Prioritization of Active Pharmaceutical Ingredients in Hospital Wastewater

Abstract

A large amount of residues from active pharmaceutical ingredients (API) that are currently in use are known to reach aquatic ecosystems and have potentially adverse effects on living organisms. Prioritization methods are useful tools for both regulation and surveillance purposes in the environmental policy of APIs. Their use has largely increased over the last decade, and the different existing methodologies can lead to large discrepancies between the highlighted substances. This chapter aims at discussing studies conducted in the context of hospitals. Perhaps more important than the results themselves, the methodologies with the set of selected criteria are discussed, as well as their advantages and associated uncertainties. A case study of API prioritization applied to a Swiss university hospital is presented with two different approaches: a ranking-based OPBT approach (Occurrence, Persistence, Bioaccumulation, and Toxicity) and an environmental risk assessment (ERA), with the calculation of risk quotient (RQ).

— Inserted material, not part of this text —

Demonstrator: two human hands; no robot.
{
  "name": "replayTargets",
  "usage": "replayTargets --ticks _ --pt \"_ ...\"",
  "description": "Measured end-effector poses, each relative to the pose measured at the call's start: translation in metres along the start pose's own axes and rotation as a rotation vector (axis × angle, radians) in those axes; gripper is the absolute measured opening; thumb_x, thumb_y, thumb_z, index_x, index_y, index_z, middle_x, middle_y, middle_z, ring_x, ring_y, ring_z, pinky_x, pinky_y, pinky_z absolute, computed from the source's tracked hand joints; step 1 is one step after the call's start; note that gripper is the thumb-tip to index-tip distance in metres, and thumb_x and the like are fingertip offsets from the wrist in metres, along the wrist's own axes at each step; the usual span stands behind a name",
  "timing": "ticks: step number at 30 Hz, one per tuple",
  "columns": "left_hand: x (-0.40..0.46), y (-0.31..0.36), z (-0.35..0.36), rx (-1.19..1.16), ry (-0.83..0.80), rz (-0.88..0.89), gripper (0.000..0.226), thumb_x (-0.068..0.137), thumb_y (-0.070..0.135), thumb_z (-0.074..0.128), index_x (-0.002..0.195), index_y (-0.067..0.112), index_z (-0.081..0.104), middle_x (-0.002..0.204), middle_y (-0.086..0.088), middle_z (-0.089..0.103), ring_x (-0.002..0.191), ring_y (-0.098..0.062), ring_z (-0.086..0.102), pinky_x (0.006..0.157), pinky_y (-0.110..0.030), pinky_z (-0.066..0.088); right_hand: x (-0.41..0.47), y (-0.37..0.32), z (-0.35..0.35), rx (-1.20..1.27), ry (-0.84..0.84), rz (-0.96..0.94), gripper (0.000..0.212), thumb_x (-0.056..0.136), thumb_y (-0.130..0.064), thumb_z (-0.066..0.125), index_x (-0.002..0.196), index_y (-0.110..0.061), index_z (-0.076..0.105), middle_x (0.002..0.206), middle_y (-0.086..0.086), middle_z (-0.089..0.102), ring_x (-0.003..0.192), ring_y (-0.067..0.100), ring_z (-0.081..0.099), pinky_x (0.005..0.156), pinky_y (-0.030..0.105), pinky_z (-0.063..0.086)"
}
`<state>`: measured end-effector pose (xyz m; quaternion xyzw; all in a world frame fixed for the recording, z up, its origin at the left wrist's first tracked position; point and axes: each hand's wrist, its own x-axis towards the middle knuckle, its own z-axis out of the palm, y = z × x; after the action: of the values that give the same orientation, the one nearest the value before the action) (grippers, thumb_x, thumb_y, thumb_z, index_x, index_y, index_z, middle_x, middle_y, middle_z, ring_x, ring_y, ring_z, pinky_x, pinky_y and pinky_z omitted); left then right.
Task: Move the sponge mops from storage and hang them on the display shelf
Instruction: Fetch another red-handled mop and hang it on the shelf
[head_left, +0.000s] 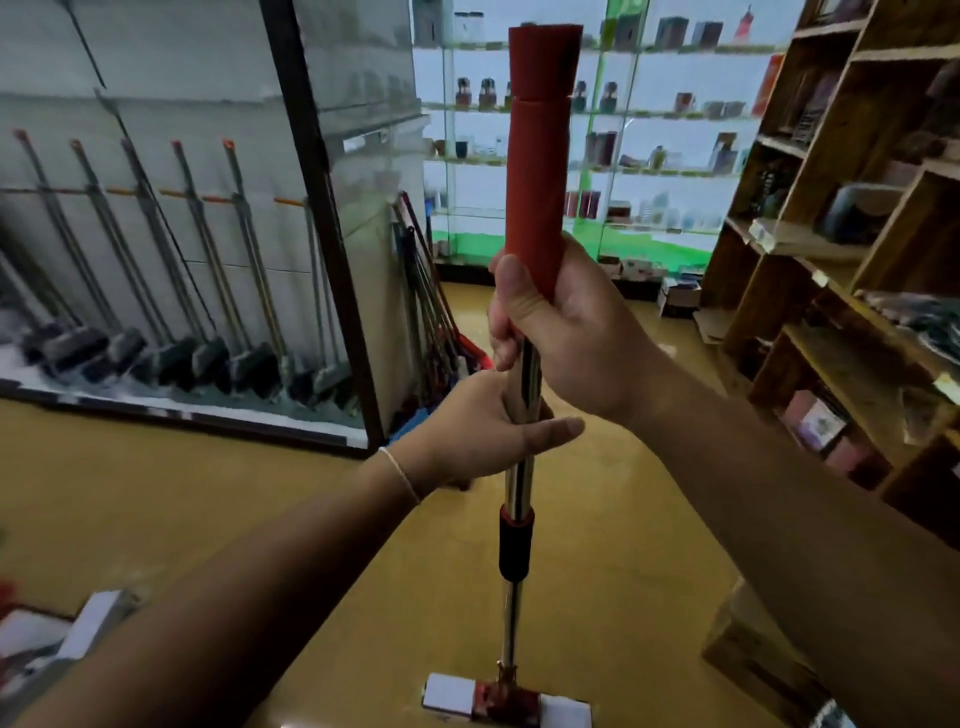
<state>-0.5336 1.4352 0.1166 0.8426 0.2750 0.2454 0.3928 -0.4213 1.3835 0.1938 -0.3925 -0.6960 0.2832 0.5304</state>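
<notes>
I hold one sponge mop (519, 561) upright in front of me. It has a red grip at the top, a shiny metal pole with a black-and-red collar, and a white sponge head (506, 699) near the floor. My right hand (561, 338) grips the lower end of the red grip. Just below it, my left hand (483, 431) is wrapped round the metal pole. At the left stands the display shelf (322, 244), a dark-framed panel with several mops (208, 270) hanging in a row.
Several more mops (434, 317) lean in the corner beside the display frame. Wooden shelving (810, 291) full of goods runs along the right. Glass shelves (649, 171) line the back wall. Boxes (67, 639) lie on the yellow floor at lower left and a wooden crate (753, 654) at lower right.
</notes>
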Motion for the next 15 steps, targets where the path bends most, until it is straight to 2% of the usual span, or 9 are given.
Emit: replayTargets --ticks 4,7,8,11,12,15 --pt "0.051 -0.04 -0.019 0.009 0.033 -0.067 0.05 0.088 0.044 0.066 0.082 -0.005 0.058 0.058 -0.002 0.046 0.049 -0.013 0.042 0.049 -0.025 0.039 0.054 0.051 -0.011 0.068 -0.066 0.013 0.024 0.102 -0.031 0.043 0.107 -0.007 0.042 0.072 0.008 0.05 0.06 0.019 0.053 0.061 0.036 0.051" --pt "0.091 -0.065 -0.034 0.028 0.073 -0.12 0.044 0.091 0.038 0.065 0.082 -0.005 0.06 0.062 -0.013 0.052 0.052 -0.016 0.047 0.052 -0.035 0.043 0.095 0.087 -0.021 0.146 -0.109 0.034 0.025 0.102 -0.028 0.045 0.11 -0.005 0.042 0.073 0.01 0.048 0.059 0.018 0.052 0.06 0.035 0.05" --pt "0.102 -0.072 -0.04 0.033 0.083 -0.137 0.041 0.092 0.035 0.064 0.082 -0.004 0.061 0.062 -0.013 0.055 0.053 -0.016 0.049 0.053 -0.034 0.044 0.108 0.098 -0.023 0.166 -0.119 0.034 0.026 0.101 -0.028 0.045 0.11 -0.004 0.042 0.072 0.009 0.048 0.059 0.018 0.051 0.06 0.034 0.05" --pt "0.13 -0.09 -0.058 0.009 0.127 -0.174 0.029 0.092 0.028 0.065 0.081 0.002 0.065 0.059 0.006 0.062 0.052 -0.003 0.057 0.053 -0.018 0.047 0.148 0.126 -0.024 0.221 -0.154 0.033 0.033 0.099 -0.03 0.047 0.11 0.001 0.042 0.069 0.005 0.048 0.058 0.021 0.049 0.057 0.034 0.048" --pt "0.137 -0.097 -0.066 -0.005 0.153 -0.197 0.027 0.092 0.028 0.066 0.083 0.003 0.067 0.062 0.007 0.066 0.055 -0.003 0.061 0.055 -0.019 0.051 0.161 0.133 -0.022 0.24 -0.171 0.034 0.033 0.098 -0.031 0.048 0.109 0.0 0.042 0.069 0.004 0.048 0.058 0.023 0.049 0.057 0.035 0.047" --pt "0.151 -0.114 -0.092 -0.034 0.208 -0.264 0.029 0.09 0.028 0.067 0.095 -0.001 0.068 0.082 -0.011 0.071 0.073 -0.021 0.07 0.067 -0.036 0.061 0.198 0.154 -0.012 0.27 -0.248 0.006 0.022 0.098 -0.033 0.049 0.106 -0.013 0.046 0.068 -0.001 0.051 0.059 0.023 0.051 0.059 0.037 0.049"
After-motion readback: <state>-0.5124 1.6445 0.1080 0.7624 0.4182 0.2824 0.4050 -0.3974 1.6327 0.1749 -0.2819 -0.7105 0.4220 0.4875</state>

The ERA results combined with those of other studies dealing with ERA-based API prioritization in hospitals highlighted several compounds presenting high risks for the aquatic ecosystems (RQ > 1): antibiotics (ciprofloxacin, amoxicillin, piperacillin, azithromycin), anti-inflammatory drugs (diclofenac, mesalazine), as well as the hormone estradiol and the antidiabetic metformin. Nevertheless, only the antibiotic ciprofloxacin was commonly determined as problematic. Finally, the most critical issues for API prioritization in hospitals were identified from the literature overview and the results of the presented case study: handling of the consumption data, involvement of expert judgment, uncertainties linked with the predicted environmental concentration (PEC) calculation, and quality of the hazard evaluation. Although prioritization procedures applied to hospitals can be burdensome to apply in practice and many associated uncertainties remain, they represent essential tools to establish lists of priority molecules to follow via monitoring programs and allow their theoretical risk assessment.